Besides financial considerations, Taylor is asking herself, what if she doesn’t like the new job at Giants Consulting? Every company has a different culture, despite similar requirements on paper, and the new colleagues may or may not be as likeable as her current ones. She thinks, if she takes the Giants job, she should give herself six months to evaluate whether she’s happy there, and then re-evaluate her options. If she’s happy, of course there is no need for further changes; but if she finds herself unhappy, she could consider returning to Capitals. If she chooses to return then, Ed would still make sure she gets the 20% raise to come back to her previous position. In six months’ time, the merger would also be complete, and she could figure out whether the new CFO is willing match her salary at Giants before committing to return (though she doesn’t think the chances of the CFO matching the offer would change in that scenario). On the other hand, if she ends up being unhappy about her life in California but still chooses to remain there, she thinks the mental toll would be equivalent to a monetary cost of $30,000 per year. *Taylor estimates that there’s a 1/5 chance she finds herself unhappy in the new place.*

Taylor finds that all the cost and income calculations are complicated by issues such as moving costs, the potential costs of only renting a new place for half a year, etc.

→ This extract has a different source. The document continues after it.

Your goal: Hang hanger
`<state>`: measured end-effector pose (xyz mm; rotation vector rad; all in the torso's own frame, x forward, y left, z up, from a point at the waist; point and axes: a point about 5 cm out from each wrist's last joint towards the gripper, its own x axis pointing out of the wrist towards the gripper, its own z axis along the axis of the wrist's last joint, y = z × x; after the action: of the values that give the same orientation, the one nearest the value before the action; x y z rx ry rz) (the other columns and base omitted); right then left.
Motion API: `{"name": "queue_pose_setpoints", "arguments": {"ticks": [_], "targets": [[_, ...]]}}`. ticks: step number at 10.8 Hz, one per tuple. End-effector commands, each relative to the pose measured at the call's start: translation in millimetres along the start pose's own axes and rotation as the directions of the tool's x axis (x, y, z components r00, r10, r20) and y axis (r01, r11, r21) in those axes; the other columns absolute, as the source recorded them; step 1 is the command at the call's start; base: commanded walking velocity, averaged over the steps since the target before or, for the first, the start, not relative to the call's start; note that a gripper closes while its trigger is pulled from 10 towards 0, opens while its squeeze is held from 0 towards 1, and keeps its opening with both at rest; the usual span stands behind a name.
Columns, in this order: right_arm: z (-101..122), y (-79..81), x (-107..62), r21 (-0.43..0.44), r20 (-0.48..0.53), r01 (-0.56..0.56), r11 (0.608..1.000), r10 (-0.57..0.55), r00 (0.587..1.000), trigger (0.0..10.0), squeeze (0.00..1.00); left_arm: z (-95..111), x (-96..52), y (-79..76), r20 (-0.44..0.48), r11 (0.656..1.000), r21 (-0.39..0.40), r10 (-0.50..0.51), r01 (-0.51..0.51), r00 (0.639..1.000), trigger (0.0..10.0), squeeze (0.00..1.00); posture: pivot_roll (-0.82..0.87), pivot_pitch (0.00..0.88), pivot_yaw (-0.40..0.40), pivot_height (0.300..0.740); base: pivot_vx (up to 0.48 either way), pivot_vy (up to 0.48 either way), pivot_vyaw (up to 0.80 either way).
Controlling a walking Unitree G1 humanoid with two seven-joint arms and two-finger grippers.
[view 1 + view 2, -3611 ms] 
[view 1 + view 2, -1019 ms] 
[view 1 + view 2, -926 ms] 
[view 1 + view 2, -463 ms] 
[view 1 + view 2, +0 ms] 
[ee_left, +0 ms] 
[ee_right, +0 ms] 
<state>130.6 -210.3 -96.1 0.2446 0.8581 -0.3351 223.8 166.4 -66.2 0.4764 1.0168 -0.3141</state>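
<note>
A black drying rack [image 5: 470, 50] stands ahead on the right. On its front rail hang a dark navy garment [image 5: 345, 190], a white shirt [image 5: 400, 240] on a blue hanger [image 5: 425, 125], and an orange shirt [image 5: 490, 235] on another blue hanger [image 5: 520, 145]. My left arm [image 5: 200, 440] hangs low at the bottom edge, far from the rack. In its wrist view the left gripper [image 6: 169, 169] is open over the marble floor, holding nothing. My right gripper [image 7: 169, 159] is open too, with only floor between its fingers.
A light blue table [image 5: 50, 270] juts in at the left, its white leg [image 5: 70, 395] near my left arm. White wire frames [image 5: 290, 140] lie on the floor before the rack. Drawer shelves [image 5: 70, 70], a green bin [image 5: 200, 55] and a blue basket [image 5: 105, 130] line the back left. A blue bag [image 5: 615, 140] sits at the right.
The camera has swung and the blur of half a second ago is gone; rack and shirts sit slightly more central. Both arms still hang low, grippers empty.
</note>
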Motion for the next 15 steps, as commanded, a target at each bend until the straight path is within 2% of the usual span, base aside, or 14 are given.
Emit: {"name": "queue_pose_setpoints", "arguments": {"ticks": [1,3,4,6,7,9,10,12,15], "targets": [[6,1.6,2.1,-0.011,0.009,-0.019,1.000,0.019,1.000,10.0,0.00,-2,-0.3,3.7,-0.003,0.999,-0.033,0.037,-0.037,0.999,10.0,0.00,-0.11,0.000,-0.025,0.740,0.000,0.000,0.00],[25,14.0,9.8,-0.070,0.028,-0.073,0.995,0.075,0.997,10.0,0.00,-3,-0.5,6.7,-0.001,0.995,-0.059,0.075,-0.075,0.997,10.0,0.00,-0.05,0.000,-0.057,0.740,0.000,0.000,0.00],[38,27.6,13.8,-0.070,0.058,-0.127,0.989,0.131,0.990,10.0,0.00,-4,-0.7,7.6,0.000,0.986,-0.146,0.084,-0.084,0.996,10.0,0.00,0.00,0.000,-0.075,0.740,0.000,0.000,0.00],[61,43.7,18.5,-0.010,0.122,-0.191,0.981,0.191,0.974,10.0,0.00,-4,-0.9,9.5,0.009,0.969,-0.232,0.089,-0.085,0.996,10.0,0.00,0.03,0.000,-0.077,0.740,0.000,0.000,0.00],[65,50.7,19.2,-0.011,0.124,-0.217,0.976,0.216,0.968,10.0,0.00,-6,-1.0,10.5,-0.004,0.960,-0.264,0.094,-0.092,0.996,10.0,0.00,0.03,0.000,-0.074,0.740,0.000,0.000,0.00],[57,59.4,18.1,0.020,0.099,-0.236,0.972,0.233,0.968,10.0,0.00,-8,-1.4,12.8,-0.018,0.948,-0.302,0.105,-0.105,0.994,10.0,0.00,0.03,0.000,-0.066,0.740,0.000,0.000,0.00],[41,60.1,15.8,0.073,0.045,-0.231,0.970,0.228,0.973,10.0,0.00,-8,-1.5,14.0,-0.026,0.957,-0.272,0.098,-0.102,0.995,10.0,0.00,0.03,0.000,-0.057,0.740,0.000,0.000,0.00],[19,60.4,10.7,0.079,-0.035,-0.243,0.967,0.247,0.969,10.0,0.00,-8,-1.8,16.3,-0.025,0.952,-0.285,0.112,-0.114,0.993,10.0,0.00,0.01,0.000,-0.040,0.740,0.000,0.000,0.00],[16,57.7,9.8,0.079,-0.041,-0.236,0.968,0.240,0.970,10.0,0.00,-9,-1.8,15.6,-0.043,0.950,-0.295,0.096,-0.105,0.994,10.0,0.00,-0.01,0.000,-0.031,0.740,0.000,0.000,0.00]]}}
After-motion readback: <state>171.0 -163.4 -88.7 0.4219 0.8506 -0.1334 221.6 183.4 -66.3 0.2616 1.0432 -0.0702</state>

To keep things simple, she has decided to only consider the long-term annual incomes and costs in each scenario (e.g., if she tries the Giants job for six months and ends up coming back, she would only consider her long-term income and costs in DC but ignore those extra income and costs incurred during those six months).

Q1Work out a decision tree model for Taylor’s decisions to maximize expected monetary value. You may do this with the Precision Tree Excel add-in
Q2Based on the decision tree, what do Taylor’s optimal strategy involve? [Select all that apply]

Accept the Giants job offer now.
Decline the Giants job offer now.
She should wait and see whether the new CFO decides to match her salary; and if she does, stay with Nationals.
If she finds herself unhappy with life in the Bay Area, she will return to the Nationals job no matter her salary is matched or not.
Her mortgage payment for her condo does not affect her decision in any way.

Q3Taylor recognizes that her estimate of the chance of being unhappy with the Giants job is only a subjective one. Discuss (supplementing the decision tree analysis if needed) what would happen to her optimal decision if the actual probability is higher or lower than what she estimates. Expected answer: no more than 100 words.